_Task instructions_: In the material below, find the line with "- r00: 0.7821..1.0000" and the line with "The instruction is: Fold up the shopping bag", then output those two lines and every line between them, exactly.

_Information supplied_:
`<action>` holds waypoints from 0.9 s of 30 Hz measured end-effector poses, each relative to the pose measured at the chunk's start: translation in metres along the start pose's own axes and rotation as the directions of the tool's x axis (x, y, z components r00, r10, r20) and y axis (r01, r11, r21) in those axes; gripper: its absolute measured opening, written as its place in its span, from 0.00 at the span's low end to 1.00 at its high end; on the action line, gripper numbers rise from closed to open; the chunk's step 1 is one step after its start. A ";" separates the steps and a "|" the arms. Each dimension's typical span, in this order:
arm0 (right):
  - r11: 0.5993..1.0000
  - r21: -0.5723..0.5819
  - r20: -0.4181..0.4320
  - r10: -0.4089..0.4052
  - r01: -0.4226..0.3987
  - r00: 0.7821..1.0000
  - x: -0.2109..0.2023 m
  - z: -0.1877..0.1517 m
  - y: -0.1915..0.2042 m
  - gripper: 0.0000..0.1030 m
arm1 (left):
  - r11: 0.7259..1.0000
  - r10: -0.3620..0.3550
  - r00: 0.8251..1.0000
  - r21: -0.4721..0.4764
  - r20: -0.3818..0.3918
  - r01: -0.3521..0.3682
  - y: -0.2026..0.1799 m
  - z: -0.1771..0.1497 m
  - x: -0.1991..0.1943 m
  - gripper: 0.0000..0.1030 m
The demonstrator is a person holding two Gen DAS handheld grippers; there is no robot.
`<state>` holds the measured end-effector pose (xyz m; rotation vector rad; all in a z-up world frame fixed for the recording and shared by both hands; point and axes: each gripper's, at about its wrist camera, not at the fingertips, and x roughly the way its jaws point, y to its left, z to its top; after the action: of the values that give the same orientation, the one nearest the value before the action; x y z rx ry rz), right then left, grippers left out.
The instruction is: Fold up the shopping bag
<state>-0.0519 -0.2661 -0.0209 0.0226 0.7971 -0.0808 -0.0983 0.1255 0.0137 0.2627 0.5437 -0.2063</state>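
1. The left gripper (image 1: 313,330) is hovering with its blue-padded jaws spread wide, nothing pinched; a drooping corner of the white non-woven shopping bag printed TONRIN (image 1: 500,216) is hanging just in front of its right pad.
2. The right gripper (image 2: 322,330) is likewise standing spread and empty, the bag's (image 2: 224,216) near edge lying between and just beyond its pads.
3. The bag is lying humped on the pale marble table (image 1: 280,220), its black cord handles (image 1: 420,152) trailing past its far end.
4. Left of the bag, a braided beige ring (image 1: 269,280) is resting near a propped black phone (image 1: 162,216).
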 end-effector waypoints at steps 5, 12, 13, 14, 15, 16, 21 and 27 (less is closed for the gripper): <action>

_Solved problem_:
  - r00: 0.7821..1.0000
  - x: -0.2109..0.2023 m
  - z: -0.1877..0.1517 m
  - y: -0.1915..0.2042 m
  - gripper: 0.0000..0.1030 m
arm1 (left):
  - r11: 0.7259..1.0000
  - r10: -0.3620..0.3550
  - r00: 0.8251..1.0000
  - r21: -0.4721..0.4764
  - r20: -0.3818..0.3918
  - r01: -0.3521..0.3682
  - y: -0.2026..0.1799 m
  - z: -0.1771..0.1497 m
  - x: -0.1991..0.1943 m
  - gripper: 0.0000..0.1030 m
The demonstrator is a person holding two Gen DAS handheld grippers; there is no robot.
`<state>` holds the measured end-effector pose (xyz m; rotation vector rad; all in a z-up world frame fixed for the recording and shared by both hands; point and axes: each gripper's, at about its wrist camera, not at the fingertips, and x roughly the way its jaws point, y to its left, z to its top; after the action: of the values that give the same orientation, the one nearest the value before the action; x y z rx ry rz), right then left, grippers left out.
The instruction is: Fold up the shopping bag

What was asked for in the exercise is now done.